‘Bad things happen to good people.’ It’s a phrase I have heard dozens of times in my life. It’s also a phrase that I hoped would stay clear of my family, my friends, and myself. However, sometimes you can’t stay clear forever. This blog is quite the exact opposite of my last one, a total 360. The reason being, there is no way you could ever measure a happy life without sadness in the picture; happiness would lose its meaning.
Everyone tells you to think positive, and you will have a happier and healthier life. As children, we make lemonade, and are taught to see the glass have full. But, there are moments that can change everything. We learn at a young age to buckle our seatbelts, to wear a helmet, and look both ways before we cross the street. We do our best. But sometimes, it makes no difference. Bad things come… and they come out of nowhere. There is no warning. This past summer, my sister had a terrible accident, a close family friend, and aunt died, and I had an accident at work. It was just one hit after the other. I felt like I was getting the wind knocked out of me, while I was still on the ground struggling to pick myself up from the last hit. Usually when something bad happens that affects me, I shake it off. Pretend it’s not there and pay no attention to it. Would it do any good anyway? But, you do need to heal. You need to feel your feelings, things need to be said and you need to go through the whole process, whatever it may be. To allow yourself to heal, you need to be a victim for a moment. After that, you are what you choose to become.
My cards are folded. I cannot change them. I have to live with them. They are what make up my year, my life. But sometimes, I lose myself. Sometimes, I want to pick up those cards, and send them flying over a tall building. Sometimes, I wish I could restart. Give back the deck and get a new one. As much as I think I have had the worst of luck- I cannot think that way. My sister is still here with me, and both my aunt, and family friend are out of pain. As for me, I survived. My wounds will heal. There is still an inner voice within me, and even though sometimes it’s a soft whisper, it still reminds me that I am strong enough. That I can be more. This is when never losing hope plays a role. The little reminder that things can get better. Things do change and it is not always what it seems.
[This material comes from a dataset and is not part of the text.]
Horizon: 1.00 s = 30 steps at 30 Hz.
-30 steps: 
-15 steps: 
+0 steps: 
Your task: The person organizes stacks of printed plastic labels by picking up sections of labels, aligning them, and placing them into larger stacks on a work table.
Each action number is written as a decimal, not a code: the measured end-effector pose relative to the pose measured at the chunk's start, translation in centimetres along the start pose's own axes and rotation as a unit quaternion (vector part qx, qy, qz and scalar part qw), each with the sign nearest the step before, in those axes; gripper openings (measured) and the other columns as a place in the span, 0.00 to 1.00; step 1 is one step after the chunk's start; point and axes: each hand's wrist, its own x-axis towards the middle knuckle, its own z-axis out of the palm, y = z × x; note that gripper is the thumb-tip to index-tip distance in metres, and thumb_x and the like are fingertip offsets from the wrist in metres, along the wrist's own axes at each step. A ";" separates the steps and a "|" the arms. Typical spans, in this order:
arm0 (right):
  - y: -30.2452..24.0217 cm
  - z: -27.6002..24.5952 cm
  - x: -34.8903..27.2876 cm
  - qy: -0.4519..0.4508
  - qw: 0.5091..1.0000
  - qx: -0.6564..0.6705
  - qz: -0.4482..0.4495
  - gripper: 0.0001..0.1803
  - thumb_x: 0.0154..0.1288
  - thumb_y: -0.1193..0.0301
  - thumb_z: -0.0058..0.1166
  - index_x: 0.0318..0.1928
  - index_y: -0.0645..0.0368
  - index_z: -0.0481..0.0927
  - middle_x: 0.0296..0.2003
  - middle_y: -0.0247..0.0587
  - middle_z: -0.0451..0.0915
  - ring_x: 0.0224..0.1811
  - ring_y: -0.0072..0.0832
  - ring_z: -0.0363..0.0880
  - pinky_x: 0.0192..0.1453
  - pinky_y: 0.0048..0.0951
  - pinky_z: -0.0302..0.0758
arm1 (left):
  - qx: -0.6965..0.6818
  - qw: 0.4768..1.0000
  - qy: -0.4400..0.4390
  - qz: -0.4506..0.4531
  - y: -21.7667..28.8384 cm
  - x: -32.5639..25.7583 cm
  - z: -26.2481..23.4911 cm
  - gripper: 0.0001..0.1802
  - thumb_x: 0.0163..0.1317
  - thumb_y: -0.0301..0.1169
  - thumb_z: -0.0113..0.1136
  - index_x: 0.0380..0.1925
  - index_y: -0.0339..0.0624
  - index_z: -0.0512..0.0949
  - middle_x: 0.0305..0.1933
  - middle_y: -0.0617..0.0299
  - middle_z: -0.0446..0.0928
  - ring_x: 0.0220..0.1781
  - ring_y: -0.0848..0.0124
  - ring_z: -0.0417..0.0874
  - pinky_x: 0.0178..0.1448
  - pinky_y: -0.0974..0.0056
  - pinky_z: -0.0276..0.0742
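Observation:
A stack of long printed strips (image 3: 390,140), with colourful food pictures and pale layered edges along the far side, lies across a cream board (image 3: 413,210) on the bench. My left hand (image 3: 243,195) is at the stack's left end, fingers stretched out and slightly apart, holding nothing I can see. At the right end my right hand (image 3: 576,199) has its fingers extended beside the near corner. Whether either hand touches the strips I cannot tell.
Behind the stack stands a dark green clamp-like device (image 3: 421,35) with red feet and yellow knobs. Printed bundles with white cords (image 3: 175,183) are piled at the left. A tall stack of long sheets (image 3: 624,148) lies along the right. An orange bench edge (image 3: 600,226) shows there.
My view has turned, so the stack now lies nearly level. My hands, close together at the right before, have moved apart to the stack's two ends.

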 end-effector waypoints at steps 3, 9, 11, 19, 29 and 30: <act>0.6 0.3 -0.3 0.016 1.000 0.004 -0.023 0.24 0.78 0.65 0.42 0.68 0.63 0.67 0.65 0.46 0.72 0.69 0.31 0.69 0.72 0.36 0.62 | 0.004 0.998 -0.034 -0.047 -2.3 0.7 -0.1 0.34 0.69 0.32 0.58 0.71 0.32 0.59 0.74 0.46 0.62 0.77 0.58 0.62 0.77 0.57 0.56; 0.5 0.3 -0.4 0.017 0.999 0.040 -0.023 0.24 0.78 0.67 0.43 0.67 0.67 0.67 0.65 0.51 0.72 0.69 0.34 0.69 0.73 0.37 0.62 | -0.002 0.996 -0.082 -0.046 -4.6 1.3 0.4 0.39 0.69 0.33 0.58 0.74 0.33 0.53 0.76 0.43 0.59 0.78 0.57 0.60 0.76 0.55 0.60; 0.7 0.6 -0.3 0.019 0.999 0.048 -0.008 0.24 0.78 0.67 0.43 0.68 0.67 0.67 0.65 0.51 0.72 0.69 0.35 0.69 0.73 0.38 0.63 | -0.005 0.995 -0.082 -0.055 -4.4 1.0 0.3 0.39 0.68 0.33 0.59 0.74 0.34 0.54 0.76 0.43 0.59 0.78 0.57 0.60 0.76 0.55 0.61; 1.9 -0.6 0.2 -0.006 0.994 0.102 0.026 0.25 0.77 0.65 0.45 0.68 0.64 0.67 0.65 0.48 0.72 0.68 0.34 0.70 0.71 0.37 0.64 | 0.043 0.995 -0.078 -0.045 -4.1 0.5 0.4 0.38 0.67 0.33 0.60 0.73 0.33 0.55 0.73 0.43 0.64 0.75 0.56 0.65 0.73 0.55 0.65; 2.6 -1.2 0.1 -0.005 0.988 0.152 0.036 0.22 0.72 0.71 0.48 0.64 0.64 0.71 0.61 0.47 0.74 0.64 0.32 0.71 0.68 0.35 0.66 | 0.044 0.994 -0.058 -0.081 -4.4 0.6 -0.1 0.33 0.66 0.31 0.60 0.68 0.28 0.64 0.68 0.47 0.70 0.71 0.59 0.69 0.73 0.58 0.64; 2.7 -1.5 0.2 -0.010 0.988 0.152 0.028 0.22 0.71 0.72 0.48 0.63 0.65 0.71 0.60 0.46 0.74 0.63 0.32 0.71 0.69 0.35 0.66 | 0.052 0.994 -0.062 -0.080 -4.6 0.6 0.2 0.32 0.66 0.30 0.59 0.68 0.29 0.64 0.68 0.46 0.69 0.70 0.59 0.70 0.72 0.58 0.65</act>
So when things get tough, understand that it’s okay to not have on that brave face. I think it’s okay to break down, scream, cry, question. Because it’s only when you lose everything, can you rebuild. The hard things that have happened in my life have made my voice a little louder. To this day, I know my sister did not deserve what happened to her. I do not think I deserved what happened to me. My aunt did not deserve to be in so much pain on the last few months of her life, nor did she deserve to lose her life to a battle she never asked to fight. Our family friend should have kept on smiling and spending time with the ones she loved most. My mind will never change on that. So why? I cannot change their cards, just as I cannot change mine.
All I hope for is that you know how to play those cards, and you play them well. What I have realized more than before is that we do not get to decide what will happen to us, however, we can decide how we are going to live. Is the life you are living now how you want to live? Is this the best you can be? You have the power to decide.
There are memories, no matter how much I think about it, no matter how much I try, I can never bring it back. There is no going back. Despite it all, I believe there will be an end to the storm. It will not destroy me. I may have felt it rip me apart and the winds may have slowed me down but when all is done, is when I have learned. This is when I have realized, just how strong I am. That if I can survive one storm, I am strong enough for one more, and one more. Pain in life is bound to happen. Nobody can escape it. Sometimes it makes you feel like life is against you and you cannot do anything but feel worthless in the moment. Then, perhaps you wonder, do I deserve this pain? No… I don’t think so. Perhaps it means you are growing and perhaps there is something to be learned. What happens to us does not define our lives. It lies in what we do about what happens. Your power lies in your response, not in your circumstances.
Life will never be perfect, no matter how hard you try. There will be days that make you question yourself, that make you feel like you’re losing your battle. Your heart will break, and life, for a split second, may feel too hard. Overall, you should never be ashamed or embarrassed by your wounds. I used to want to hide it, but now I embrace it. It’s a part of who I am. I am proud of my scars and overcoming every bump in the road was greater than anything else I ever did. My wounds made me dig deep and find something inside I didn’t know I had. My wounds had revealed me.